Mehrere Bauvorhaben in den Altorten
Das Lilienfeld ist bereits ein sichtbar gewordener Teil der Dorfgestaltung (Punkt 1), die Heinrichs anstrebt. "Unsere beiden Ortsteile sollen ansehnlicher werden", fasst er das Ziel zusammen, beispielsweise durch mehr Blühflächen. Doch er möchte, dass Lülsfeld und Schallfeld nicht nur hübsch anzuschauen sind, sondern sich die Ortschaften auch im Innern entwickeln (Punkt 2), sprich nicht aussterben.
So freut es ihn, dass während seiner Amtszeit bereits mehrere Bauvorhaben in den Altorten – auch dank des Förderpakets zur Innenentwicklung, das "hervorragend angenommen" werde – angelaufen sind.
Trotz allem ist Thomas Heinrichs klar: ohne Baugebiete (Punkt 3) geht es nicht, schon allein, "weil die Nachfrage da ist". Es müsse jedoch abgewogen und berücksichtigt werden, dass Baugebiete immer auch Flächenfraß bedeuten. Und es sei ja eigentlich sein Ziel, mehr für die Innenentwicklung zu tun – "dies geht aber nur mit den Bürgern und Grundbesitzern von Leerständen".
Digitalisierung soll den Menschen nutzen
Hinter der forcierten Digitalisierung (Punkt 4) steckt für Heinrichs nicht nur das Verlegen von Glasfaserkabeln und die Anbindung des Rathauses. Auch die Verwaltung soll digitaler werden, im Verbund mit der Stadt Gerolzhofen und zum Nutzen für die Einwohnerinnen und Einwohner. Die Gemeinderatsmitglieder profitieren bereits von der Einführung des Ratsinformationssystems, das sie umfassend mit Unterlagen versorgt.

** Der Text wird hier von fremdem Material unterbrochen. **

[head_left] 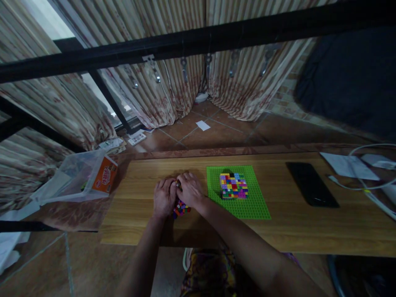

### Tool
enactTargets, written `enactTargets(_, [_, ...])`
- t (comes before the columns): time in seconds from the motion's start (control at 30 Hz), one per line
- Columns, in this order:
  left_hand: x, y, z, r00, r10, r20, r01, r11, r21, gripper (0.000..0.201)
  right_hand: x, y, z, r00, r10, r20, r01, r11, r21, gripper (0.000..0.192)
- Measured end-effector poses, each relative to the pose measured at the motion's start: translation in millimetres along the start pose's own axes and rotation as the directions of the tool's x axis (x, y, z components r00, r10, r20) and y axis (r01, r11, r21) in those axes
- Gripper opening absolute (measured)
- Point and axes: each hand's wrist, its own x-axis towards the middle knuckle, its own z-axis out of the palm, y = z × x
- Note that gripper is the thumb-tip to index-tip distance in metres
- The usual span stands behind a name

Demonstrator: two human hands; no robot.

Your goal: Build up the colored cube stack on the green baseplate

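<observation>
— Coloured bricks, a small loose heap of them (181,208), lay on the wooden table (293,231) right under the person's two hands, partly hidden by the fingers. What were the hands doing with them?

— Both were curled, fingers bent inward and meeting over something small. The left hand (163,197) and the right hand (191,190) touched at the fingertips, above the heap. They seemed to pinch a brick or two between them, but the piece itself was too small and too dark to make out, so I couldn't tell for certain what either hand had hold of.

— And how far had the building got?

— Just to the right of the right hand lay a green baseplate (239,206). On its far half stood a multicoloured block of bricks (234,185), several rows wide and already stacked. The near half of the plate was bare studs, and the heap by the hands wasn't used up, so I'd judge the work partly done, with bricks left to place.

— Anything else about?

— Further right, a black phone (312,184); well to the left of the left hand, a clear plastic bag with an orange box (105,177).
</observation>
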Motion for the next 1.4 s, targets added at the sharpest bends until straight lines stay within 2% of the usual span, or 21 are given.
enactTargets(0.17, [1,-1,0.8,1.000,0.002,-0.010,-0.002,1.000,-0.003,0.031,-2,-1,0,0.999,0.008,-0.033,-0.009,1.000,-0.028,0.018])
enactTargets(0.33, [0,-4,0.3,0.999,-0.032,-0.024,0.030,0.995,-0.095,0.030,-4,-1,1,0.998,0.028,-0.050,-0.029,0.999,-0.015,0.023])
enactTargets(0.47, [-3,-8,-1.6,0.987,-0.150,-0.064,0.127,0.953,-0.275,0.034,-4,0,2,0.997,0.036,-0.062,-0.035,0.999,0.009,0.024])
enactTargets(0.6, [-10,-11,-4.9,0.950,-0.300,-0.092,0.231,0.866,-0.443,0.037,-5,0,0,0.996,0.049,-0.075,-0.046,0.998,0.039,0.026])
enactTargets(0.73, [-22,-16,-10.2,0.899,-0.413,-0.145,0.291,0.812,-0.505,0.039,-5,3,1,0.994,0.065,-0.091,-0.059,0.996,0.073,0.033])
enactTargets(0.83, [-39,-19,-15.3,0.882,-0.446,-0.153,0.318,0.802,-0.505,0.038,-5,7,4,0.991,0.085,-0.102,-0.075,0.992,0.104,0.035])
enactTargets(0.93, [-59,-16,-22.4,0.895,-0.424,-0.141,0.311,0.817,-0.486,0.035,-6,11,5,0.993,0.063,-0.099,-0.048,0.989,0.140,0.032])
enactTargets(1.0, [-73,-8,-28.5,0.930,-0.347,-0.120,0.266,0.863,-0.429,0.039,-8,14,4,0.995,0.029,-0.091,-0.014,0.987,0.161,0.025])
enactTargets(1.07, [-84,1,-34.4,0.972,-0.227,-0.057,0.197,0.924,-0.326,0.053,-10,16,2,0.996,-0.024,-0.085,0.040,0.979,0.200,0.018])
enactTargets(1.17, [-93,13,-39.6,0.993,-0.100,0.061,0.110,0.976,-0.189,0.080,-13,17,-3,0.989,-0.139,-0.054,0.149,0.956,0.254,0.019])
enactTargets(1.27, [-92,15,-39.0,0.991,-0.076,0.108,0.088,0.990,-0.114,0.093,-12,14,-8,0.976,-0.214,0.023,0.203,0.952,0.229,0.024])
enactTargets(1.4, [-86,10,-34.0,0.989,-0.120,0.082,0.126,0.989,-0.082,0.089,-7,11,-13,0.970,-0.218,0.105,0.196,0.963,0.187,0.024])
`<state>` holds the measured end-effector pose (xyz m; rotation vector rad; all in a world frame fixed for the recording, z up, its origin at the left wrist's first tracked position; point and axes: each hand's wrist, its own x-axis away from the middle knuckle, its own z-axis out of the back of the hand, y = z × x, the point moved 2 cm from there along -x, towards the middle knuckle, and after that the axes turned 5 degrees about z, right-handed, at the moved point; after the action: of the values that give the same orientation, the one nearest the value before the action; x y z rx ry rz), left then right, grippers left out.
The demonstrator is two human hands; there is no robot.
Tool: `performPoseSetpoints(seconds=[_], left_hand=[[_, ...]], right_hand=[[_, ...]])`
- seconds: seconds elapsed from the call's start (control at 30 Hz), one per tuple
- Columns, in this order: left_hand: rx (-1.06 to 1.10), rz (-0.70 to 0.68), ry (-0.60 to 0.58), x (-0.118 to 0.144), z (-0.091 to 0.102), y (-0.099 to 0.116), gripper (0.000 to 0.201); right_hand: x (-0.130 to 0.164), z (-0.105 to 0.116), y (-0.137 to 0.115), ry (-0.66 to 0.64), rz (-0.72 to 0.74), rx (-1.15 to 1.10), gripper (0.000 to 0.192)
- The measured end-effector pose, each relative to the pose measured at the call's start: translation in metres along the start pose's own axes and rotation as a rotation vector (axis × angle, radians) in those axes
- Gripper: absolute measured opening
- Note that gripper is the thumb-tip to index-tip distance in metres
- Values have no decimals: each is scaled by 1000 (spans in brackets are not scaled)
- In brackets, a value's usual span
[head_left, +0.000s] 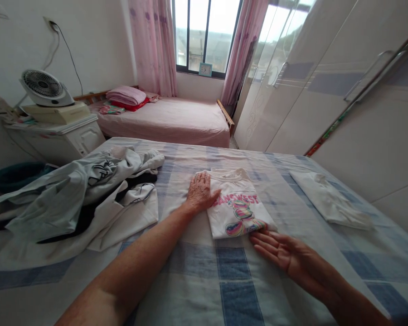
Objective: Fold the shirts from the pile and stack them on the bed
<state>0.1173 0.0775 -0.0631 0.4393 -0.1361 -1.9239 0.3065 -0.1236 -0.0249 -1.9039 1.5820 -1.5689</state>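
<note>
A white T-shirt (224,224) with pink lettering and a colourful print lies folded into a compact shape on the checked bedspread (236,299). My left hand (201,192) rests flat on its left edge near the collar, fingers stretched out and thumb apart. At the lower right corner, my right hand (275,249) is turned palm up with fingers extended. Its fingertips touch the shirt's bottom edge and may reach slightly under it; that spot is partly hidden.
To the left lies a loose heap of clothes (75,190). A folded white garment (329,199) sits at the right. Beyond are a pink bed (177,117), a white cabinet (68,136) bearing a fan (44,86), and a tall wardrobe (292,95) along the right.
</note>
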Motion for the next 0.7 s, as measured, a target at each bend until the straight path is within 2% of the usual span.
performPoseSetpoints(seconds=[0.27, 0.33, 0.47, 0.57, 0.7], left_hand=[[-2, -13, 6, -1, -3, -2, 73], [-15, -11, 5, -1, -3, -2, 72], [-51, -9, 1, -1, -2, -1, 69], [-72, -7, 1, -1, -1, -1, 65], [-71, -10, 11, -2, -1, -1, 60]], right_hand=[[-2, -24, 9, 62, 4, -300, 30], [-10, -29, 7, 48, 44, -290, 26], [-26, -41, 8, -34, 220, -196, 28], [-40, -53, 11, -90, 270, -152, 24], [-54, -61, 3, -10, 304, -198, 19]])
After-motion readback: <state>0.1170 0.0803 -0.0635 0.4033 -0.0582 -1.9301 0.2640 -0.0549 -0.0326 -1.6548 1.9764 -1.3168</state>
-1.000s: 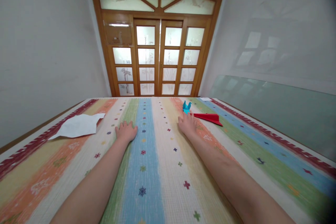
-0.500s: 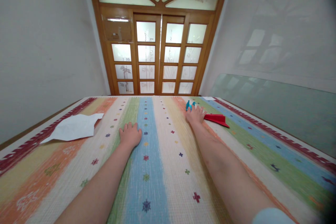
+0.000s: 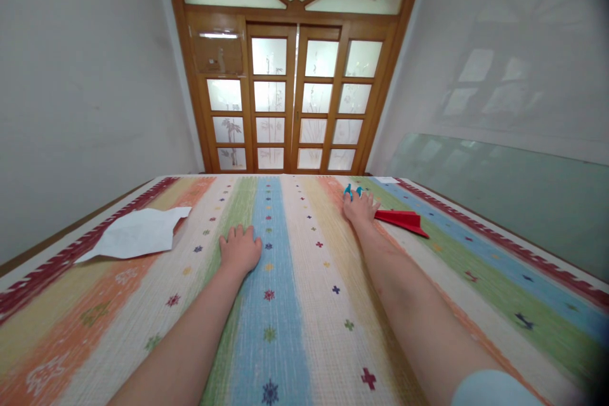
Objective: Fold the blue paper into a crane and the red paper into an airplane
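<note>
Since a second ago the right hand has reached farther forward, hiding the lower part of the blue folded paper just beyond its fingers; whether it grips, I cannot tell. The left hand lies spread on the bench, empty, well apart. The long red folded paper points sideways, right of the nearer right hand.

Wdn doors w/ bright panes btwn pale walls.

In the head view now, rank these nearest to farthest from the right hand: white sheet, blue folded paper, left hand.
1. Blue folded paper: right at the right hand, partly hidden by its fingers.
2. Left hand: off to its left.
3. White sheet: farther left, beyond the left hand.
</note>
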### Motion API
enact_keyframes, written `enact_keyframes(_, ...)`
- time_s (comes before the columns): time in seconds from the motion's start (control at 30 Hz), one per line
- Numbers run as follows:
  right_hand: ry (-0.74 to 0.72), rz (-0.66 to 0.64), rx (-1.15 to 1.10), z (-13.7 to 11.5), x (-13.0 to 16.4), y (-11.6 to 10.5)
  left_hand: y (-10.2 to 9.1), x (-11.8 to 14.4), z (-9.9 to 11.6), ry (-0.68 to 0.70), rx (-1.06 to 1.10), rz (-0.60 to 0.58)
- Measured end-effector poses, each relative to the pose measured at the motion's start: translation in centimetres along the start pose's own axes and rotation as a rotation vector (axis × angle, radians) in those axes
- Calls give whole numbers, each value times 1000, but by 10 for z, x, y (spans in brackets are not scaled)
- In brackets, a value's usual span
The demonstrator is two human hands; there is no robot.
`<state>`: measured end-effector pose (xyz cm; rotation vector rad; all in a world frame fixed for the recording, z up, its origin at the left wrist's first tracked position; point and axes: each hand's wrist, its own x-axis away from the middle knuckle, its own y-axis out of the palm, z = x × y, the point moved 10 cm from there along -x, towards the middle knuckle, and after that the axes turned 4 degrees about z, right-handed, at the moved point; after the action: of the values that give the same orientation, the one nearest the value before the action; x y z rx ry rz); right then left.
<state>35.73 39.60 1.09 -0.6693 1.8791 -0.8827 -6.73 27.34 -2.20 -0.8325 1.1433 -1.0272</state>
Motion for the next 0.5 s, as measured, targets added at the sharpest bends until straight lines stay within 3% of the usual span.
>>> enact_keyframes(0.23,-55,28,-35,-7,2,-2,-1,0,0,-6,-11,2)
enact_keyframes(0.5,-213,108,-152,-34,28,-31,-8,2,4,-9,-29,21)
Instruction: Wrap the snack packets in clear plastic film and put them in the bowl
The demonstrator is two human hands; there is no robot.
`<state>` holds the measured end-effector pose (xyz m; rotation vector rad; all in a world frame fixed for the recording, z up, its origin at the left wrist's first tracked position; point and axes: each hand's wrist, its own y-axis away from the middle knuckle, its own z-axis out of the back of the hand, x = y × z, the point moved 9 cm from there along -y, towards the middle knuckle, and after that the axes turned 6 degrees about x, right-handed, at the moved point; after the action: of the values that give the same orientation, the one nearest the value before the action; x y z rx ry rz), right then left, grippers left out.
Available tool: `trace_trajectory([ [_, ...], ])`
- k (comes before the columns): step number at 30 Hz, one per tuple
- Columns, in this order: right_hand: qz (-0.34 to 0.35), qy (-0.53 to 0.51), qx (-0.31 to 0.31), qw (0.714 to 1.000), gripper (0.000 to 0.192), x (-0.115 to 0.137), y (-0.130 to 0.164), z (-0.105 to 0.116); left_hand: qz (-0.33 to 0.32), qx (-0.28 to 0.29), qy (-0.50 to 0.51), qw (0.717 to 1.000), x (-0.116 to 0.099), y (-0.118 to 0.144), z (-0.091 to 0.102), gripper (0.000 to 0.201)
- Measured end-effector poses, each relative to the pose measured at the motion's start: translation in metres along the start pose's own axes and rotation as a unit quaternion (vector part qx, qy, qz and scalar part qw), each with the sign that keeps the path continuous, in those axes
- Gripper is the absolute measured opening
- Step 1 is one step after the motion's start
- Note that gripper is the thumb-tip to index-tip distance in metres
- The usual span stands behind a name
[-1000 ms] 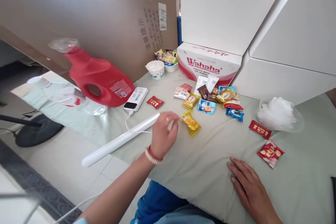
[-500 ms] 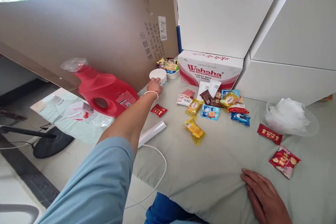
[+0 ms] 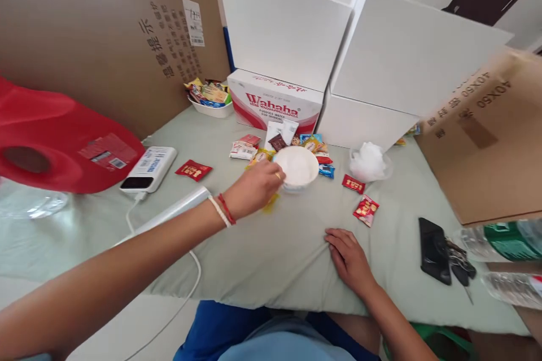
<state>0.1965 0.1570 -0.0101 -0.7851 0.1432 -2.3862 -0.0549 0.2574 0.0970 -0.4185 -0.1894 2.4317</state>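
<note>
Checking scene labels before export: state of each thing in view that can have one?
left hand: gripping the white paper bowl's rim
white paper bowl: upright, over the snack packets
right hand: flat on the green cloth, holding nothing
red jug: lying on its side
power bank: cable plugged in
snack packets: sealed, scattered
far bowl: filled with packets

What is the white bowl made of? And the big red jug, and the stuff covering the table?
The white bowl held by the left hand looks like paper or thin plastic: matte, thin-rimmed. The red jug seems to be plastic: smooth, moulded, faintly shiny. The green cover looks like cloth, since it wrinkles near the right hand.
</note>
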Motion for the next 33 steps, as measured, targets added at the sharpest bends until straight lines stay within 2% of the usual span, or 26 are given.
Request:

Eine Aufgabe, die über seine Zeit als Bürgermeister hinausreichen dürfte, ist es, den Wald für das erwartete Klima der Zukunft fit zu machen (Punkt 5). Die Aufforstung vergangenen Herbst kann da wie eine erfolgte Zertifizierung, nur ein Schritt sein, dem noch viele folgen müssen.